Domination is usually motivated by the intent to exploit (i.e., benefit disproportionally from the resources, capacities, labor, and productivity of others), and it results typically in disadvantageous, unjust conditions of living for its victims. Domination is the means to enforce exploitation toward the end of attaining and maintaining privileged conditions of living for certain social groups relative to some other groups. Justice is the absence of exploitation-enforcing domination; it implies liberty, while domination-induced injustice involves unequal, discriminatory constraints on liberty.
To individuals, groups, classes, and peoples who dominate and exploit others and impose upon them unjust conditions of living, these policies and practices tend to make sense. In the consciousness of people involved in relations of oppression, their attitudes and actions seem, by and large, compatible with law and order, i.e., the pursuit of socially sanctioned, legitimate goals, and in conformity with the internal logic of established social, cultural, economic, and political institutions. How and why did human societies evolve ways of life in which oppression and injustice came to be taken for granted and considered legitimate and appropriate? Answers to this disturbing question will be developed in chapter 2.

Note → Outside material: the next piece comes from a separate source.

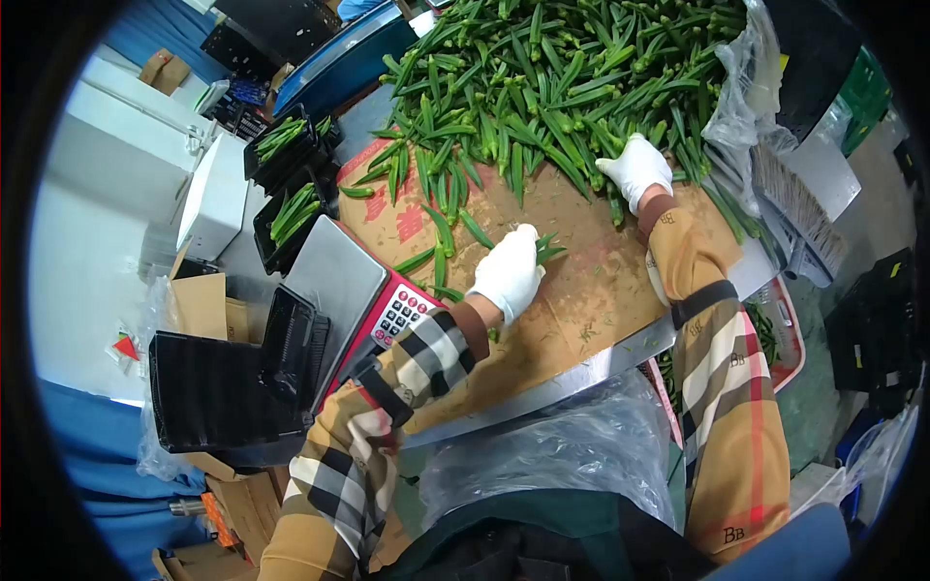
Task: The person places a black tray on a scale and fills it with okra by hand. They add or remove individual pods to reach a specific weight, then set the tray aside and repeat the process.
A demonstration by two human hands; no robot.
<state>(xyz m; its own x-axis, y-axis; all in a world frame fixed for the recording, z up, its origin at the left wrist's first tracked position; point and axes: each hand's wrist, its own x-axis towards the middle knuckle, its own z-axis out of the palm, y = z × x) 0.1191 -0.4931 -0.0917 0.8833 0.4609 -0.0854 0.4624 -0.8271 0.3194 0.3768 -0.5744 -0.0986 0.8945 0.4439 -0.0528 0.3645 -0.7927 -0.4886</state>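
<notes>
My left hand (509, 275), in a white glove, is closed around okra (549, 254) whose ends stick out past the fingers. It is over the brown cardboard sheet (572, 300), to the right of a few loose pods. At the near edge of a large heap of green okra (572, 77), my right hand (639, 172), also gloved, is curled down onto pods. Its thumb points left and most of its fingers are hidden; a pod (616, 206) shows just beneath it.
Left of the cardboard is a red-and-silver scale (397, 315) with a keypad. Black trays (291, 218) holding okra stand behind it, and black trays (218, 387) are stacked at its left. Clear plastic (746, 87) and a brush (794, 208) are on the right; a crate (790, 339) sits below.
</notes>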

Societies whose internal and external relations involve oppressive tendencies are usually not divided simply into oppressors and oppressed people. Rather, people in such societies tend to be oppressed in some relations and be oppressors in others, and some relations may involve mutual oppression. Oppression is not a static context but a dynamic process. Once integrated into a societyā€™s institutional order and culture and into the individual consciousness of its people through socialization, oppressive tendencies come to permeate and affect almost all relations. Oppression thus tends to evolve into hierarchical chains and vicious circles. The intensity of oppression is, however, not constant but varies over time as a result of countertendencies toward human solidarity, which tend to give rise to liberation movements struggling to overcome oppression (Freire 1970).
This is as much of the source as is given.